In my 20’s I said “goodbye” to the caffeine and drive thru windows, and started my healing journey with my Hashimoto’s and gut issues. I made my very first AIP (autoimmune paleo friendly) pumpkin spice “latte” last year and enjoyed that as a nice treat while healing my thyroid and gut.
However, over the past year, I’ve been able to make even more strides in my healing journey to where I can enjoy ghee (clarified butter) and decaf coffee to make my own Paleo Pumpkin Spice Butter Coffee Latte!
Why Butter/Ghee Coffee?
Butter coffee or bullet proof coffee is a big thing in the paleo world.
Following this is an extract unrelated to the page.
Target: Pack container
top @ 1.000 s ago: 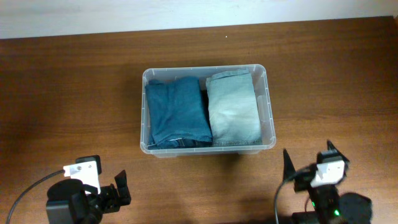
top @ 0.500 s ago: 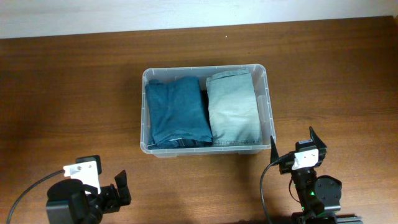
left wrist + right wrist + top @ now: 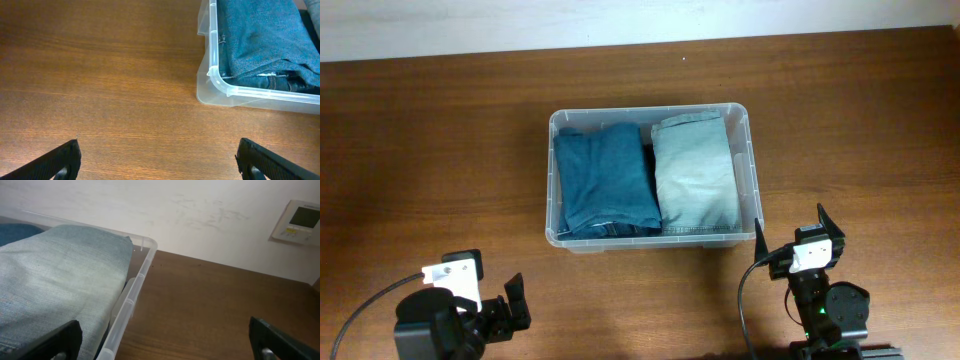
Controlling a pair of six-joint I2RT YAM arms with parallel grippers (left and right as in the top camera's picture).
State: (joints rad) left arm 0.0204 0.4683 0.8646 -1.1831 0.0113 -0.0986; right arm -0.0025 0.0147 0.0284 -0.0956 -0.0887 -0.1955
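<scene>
- The left gripper (image 3: pixel 157 146) has its fingers spread wide and nothing between them. It hangs low over bare wood near the front-left part of the table (image 3: pixel 440 150), well apart from the bin.
- The right gripper (image 3: pixel 164 329) is likewise parted and empty. In the overhead view it sits just beside the container's front-right corner, and one finger (image 3: pixel 758 238) points up close to the wall there without clearly touching it.
- The container (image 3: pixel 752 150) stands upright in the middle of the table, with its long side running left to right. The left wrist view shows its front-left corner (image 3: pixel 214 80) resting flat on the wood.
- Two folded garments lie inside it, side by side. A dark blue piece (image 3: pixel 605 180) fills the left half and a pale, washed-denim piece (image 3: pixel 695 175) fills the right half.
- Their inner edges meet along the middle. Together they cover nearly the whole base, and neither hangs over the rim.
- From the right wrist view, the pale fold rises to about rim height against the right wall (image 3: pixel 142 262).
- No loose clothing or other item lies on the table in any view, and no lid can be seen.
- As a judgement, the packing looks finished or very nearly so. Both garments are seated and neither arm carries anything.
- What may be left is small: perhaps pressing a fold flatter, or drawing the arms clear of the bin.
</scene>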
However, let me start out by saying that I do not believe in coffee as a meal replacement and this is not intended to be that… it just makes it even tastier 😉
The added fat from the butter/ghee in this coffee allows it be more satiating and help balance your blood sugar from the little bit of caffeine and sugar. I always recommend making sure that you’re pairing fat/protein with sugar, so adding butter/ghee to coffee is a great way to help that balance and make it taste even richer!
This recipe is made with ghee, not butter. Though you can sub grass-fed butter if it works for you, it still doesn’t work for me. Ghee is clarified butter in which the butter is clarified to remove the milk solids and be made lactose and casein free. Thus, pure butter fat that often works as a great sub for those of us with dairy issues or autoimmunity.
Well, one because I’m a spaz and will lose it on a caffeine high if I tested this recipe with caffeinated coffee. Decaf still does have some caffeine, but it’s much lower and I can tolerate it better.
Two, I know that the majority of my readers are dealing with some sort of chronic illness or health issue. Though coffee in any form still may not be a good idea, I prefer to recommend decaf as I just don’t like to perpetuate regular consumption of caffeine. Though it can be fine in moderation, I recommend going without when possible. Caffeine is stimulating to the adrenals and causes a stress response. Knowing how many people already suffer from adrenal dysfunction, I don’t recommend adding fuel to the fire when not needed.
Also, depending on caffeine daily to keep energy up is a sign that there’s another underlying issue that’s best to not ignore.
So what if you’re a regular caffeine drinker? That’s fine. Just because I don’t like to recommend drinking caffeine on a regular basis doesn’t mean that it’s not a fine thing to have occasionally. Many of my clients are and I work slowly with them to cut back on it. However, when you can avoid caffeine and opt for a caffeine free drink, go for it it 🙂
- 8 oz decaf coffee
- 1/4 cup coconut cream
- 1 scoop grass-fed collagen powder
- 1 tbsp pumpkin puree
- 1 tbsp ghee (sub coconut oil if ghee isn’t tolerated)
- 1 tsp vanilla extra
- 1/2 tsp coconut sugar or honey
- 1/2 tsp pumpkin spice blend of choice
- Brew the coffee and add to a high speed blender like a vitamix
- Add the remainder of ingredients and blend for 5-7 seconds of until coconut cream froths
- Pour into a mug and top with a bit of pumpkin spice blend and enjoy!